I sometimes talk over people’s heads. I used to think it was always my fault, and that I was just bad at explaining things, or too long-winded. Sometimes I am. But sometimes I’m not. Sometimes I feel like both the man with the disability and the genius who can’t connect.

 

I live intellectually. I don’t rely on anyone else, nor do I anticipate much from others. When I meet people who truly engage me, we connect only intellectually. I fall in love with people based on their intellect, then I run into the same problem that others have with me: I have nothing to offer that they need. All I have to offer is intellectual stimulation.

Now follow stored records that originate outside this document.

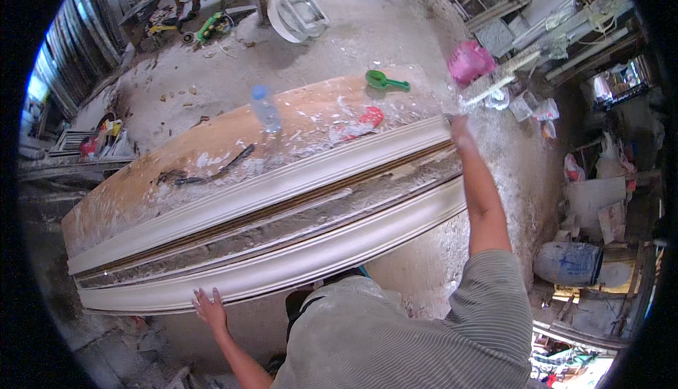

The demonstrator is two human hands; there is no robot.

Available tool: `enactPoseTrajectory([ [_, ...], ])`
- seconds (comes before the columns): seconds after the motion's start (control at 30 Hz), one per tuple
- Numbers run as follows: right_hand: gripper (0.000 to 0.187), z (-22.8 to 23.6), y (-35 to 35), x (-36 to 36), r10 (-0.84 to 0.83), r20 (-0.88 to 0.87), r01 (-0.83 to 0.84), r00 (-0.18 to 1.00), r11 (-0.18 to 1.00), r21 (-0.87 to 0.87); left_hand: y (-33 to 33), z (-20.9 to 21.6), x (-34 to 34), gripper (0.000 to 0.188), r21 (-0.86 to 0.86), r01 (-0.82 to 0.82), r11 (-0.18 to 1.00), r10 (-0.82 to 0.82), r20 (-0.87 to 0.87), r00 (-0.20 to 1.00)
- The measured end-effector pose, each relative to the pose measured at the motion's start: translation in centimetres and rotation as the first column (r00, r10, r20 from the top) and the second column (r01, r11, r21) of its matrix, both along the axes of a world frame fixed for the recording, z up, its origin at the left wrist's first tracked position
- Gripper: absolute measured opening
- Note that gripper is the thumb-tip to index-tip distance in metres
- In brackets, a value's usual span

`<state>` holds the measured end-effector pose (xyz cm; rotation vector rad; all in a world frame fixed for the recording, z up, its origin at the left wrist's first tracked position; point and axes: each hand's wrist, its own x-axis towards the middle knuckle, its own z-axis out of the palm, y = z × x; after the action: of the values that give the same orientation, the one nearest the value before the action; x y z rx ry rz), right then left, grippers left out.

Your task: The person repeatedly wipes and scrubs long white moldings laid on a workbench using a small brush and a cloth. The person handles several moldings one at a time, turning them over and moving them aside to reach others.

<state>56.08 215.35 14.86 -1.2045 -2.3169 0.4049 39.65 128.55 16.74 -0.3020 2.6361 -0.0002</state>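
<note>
Two long white moldings with ridged profiles lie side by side in front of me, the far molding (282, 183) and the near molding (275, 265). Between them runs a dusty grey strip (296, 218) with a brown edge and a thin white stick on it. My left hand (210, 310) has its fingers spread at the front edge of the near molding, towards its left end. Stretched far out, my right hand (460, 134) is at the right end of the far molding. Motion smears its fingers, so its grip does not show.
Beyond the moldings, a plaster-spattered wooden board (162, 145) bears a clear bottle (266, 112) with a blue cap, a green scoop (387, 81), a red piece (370, 116) and a black strip (236, 161). On the floor stand a pink bag (470, 62) and a blue drum (568, 264).
</note>
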Motion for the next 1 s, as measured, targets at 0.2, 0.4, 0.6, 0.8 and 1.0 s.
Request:
enactPoseTrajectory([
  [0.2,0.033,4.7,11.5,6.5,0.161,0.826,-0.165,0.540,0.983,-0.084,4.0,-1.3,0.4,0.072,0.053,0.088,0.995,-0.091,0.061,0.994],
  [0.4,0.026,-0.4,8.5,0.8,0.511,0.612,-0.457,0.603,0.851,-0.260,3.8,-2.7,1.4,0.077,0.116,0.063,0.991,-0.071,0.066,0.995],
  [0.6,0.029,0.5,-1.4,-11.2,0.729,0.658,-0.501,0.188,0.648,-0.574,4.2,-0.3,2.4,0.066,0.242,-0.004,0.970,0.008,-0.017,1.000],
  [0.8,0.035,4.0,-18.1,-19.8,0.952,0.267,-0.425,0.148,0.305,-0.852,-1.0,0.4,0.9,0.058,0.320,0.009,0.947,0.044,-0.156,0.987],
  [1.0,0.039,4.3,-40.8,-26.9,0.929,0.075,-0.396,0.363,0.227,-0.890,-14.8,-3.6,-5.3,0.053,0.354,0.095,0.930,0.074,-0.436,0.897],
])
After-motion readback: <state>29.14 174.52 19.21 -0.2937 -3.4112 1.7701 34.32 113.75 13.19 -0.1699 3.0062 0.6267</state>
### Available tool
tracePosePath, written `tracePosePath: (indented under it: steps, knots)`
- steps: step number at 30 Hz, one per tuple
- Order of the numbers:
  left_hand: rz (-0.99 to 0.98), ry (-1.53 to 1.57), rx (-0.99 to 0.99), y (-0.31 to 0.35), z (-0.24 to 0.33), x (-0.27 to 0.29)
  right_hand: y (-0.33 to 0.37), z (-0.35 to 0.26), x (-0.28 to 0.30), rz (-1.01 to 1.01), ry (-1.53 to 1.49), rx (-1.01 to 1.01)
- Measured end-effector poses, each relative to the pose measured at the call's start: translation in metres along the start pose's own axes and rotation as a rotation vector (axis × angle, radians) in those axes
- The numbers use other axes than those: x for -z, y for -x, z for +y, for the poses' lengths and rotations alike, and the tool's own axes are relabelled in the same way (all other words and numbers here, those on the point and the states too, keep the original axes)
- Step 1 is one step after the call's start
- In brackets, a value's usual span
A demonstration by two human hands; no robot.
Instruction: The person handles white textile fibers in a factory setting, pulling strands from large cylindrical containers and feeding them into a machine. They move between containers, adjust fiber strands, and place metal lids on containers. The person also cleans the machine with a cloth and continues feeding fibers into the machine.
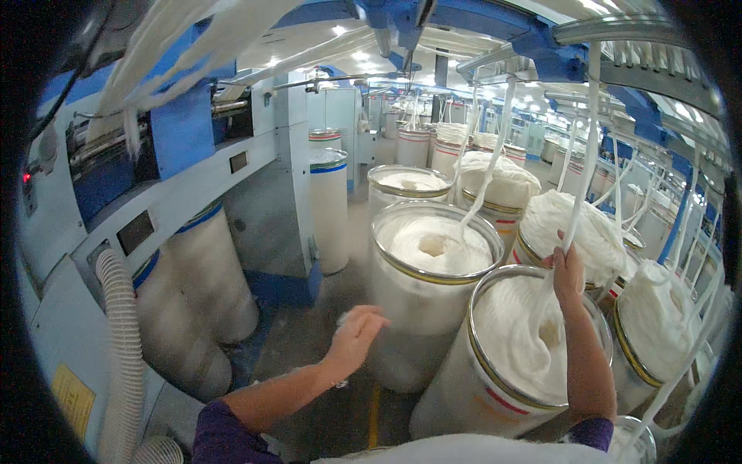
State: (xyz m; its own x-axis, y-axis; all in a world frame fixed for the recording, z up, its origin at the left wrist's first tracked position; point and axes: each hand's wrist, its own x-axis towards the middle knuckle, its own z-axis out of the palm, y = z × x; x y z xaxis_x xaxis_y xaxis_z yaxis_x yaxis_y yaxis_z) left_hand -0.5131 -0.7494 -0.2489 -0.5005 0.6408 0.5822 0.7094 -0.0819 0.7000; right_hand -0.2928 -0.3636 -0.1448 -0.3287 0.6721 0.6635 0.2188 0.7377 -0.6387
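Right hand (568, 272): up it goes in plain sight, fingers closed round a hanging white strand (590, 155), right over the nearest can (448, 402).
Nearest can: full of looped white fibre (502, 317), metal rim gleaming!
Left hand (359, 339): raised near the second can (417, 325), too blurred to read its grip.
Second can: coiled fibre round a central hollow, one strand (487, 174) rising from it.
Machine (263, 205): grey and blue over on the left, ribbed hose (120, 325) curving down its front.
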Motion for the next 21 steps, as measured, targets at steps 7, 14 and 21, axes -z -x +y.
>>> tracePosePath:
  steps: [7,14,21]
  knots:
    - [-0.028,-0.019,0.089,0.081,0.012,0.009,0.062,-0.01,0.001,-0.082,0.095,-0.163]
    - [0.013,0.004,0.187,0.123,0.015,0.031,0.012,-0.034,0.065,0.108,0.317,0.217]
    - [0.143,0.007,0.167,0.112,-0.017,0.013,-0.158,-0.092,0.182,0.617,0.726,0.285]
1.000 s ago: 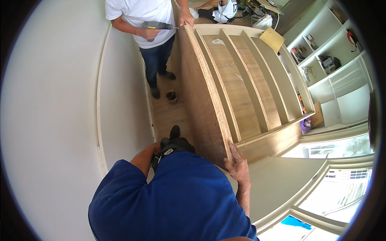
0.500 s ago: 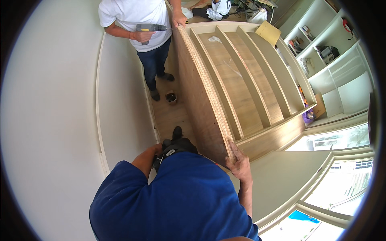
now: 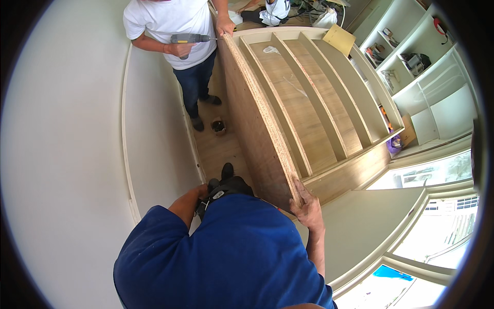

If they don’t value it, I am useless.

 

Keyes ultimately puts more stock in the human relationships that natural Charlie achieved than in everything genius Charlie produced with all his endowments. It’s reminiscent of A Clockwork Orange (a natural horrible human is preferable to a clockwork orange) or Ivan in The Brothers Karamazov (life cannot be lived as a theory), with hints of One Flew Over the Cuckoo’s Nest (the chaos of life is preferable to controlled numbness of the mind). Charlie the genius was self-contained, as was his benefit to humanity—a dead end, a product that served only itself. With all his intellect, Charlie proved only that the process that had created him was untenable. He lived only to definitively prove that he could not live. Yet the real, limited Charlie had people who loved and hated him, people who brought him joy and to whom he brought joy in return, and his imperfect memory shut out all traces of hatred or envy. With the fruit of knowledge, he lost his paradise—yet Paradise Lost is the one book he remembers when he loses his intellect again.

 

I’m not as sanguine about the “ignorance is bliss” concept, and it is only one of many woven through the story. I look more to the thesis that intelligence alone is meaningless if it is not applied humanely—“man cannot live on bread alone”. Pure intellect is asocial, and whatever its benefits, be they in a bakery or in the field of neuroscience, it will be feared and rejected by humanity, precisely because intellect alone lacks humanity.

 

In the end, Keyes places greatest value in the honest desire to push one’s own limits for the purpose of pleasing others—in the desire itself, rather than in any actual achievement as a result of that desire. In fact, achievement of what we desire can be the greatest detriment to our humanity. Perhaps self-acknowledged imperfection is the secret to a good heart, and to a meaningful life blessed by the companionship of others.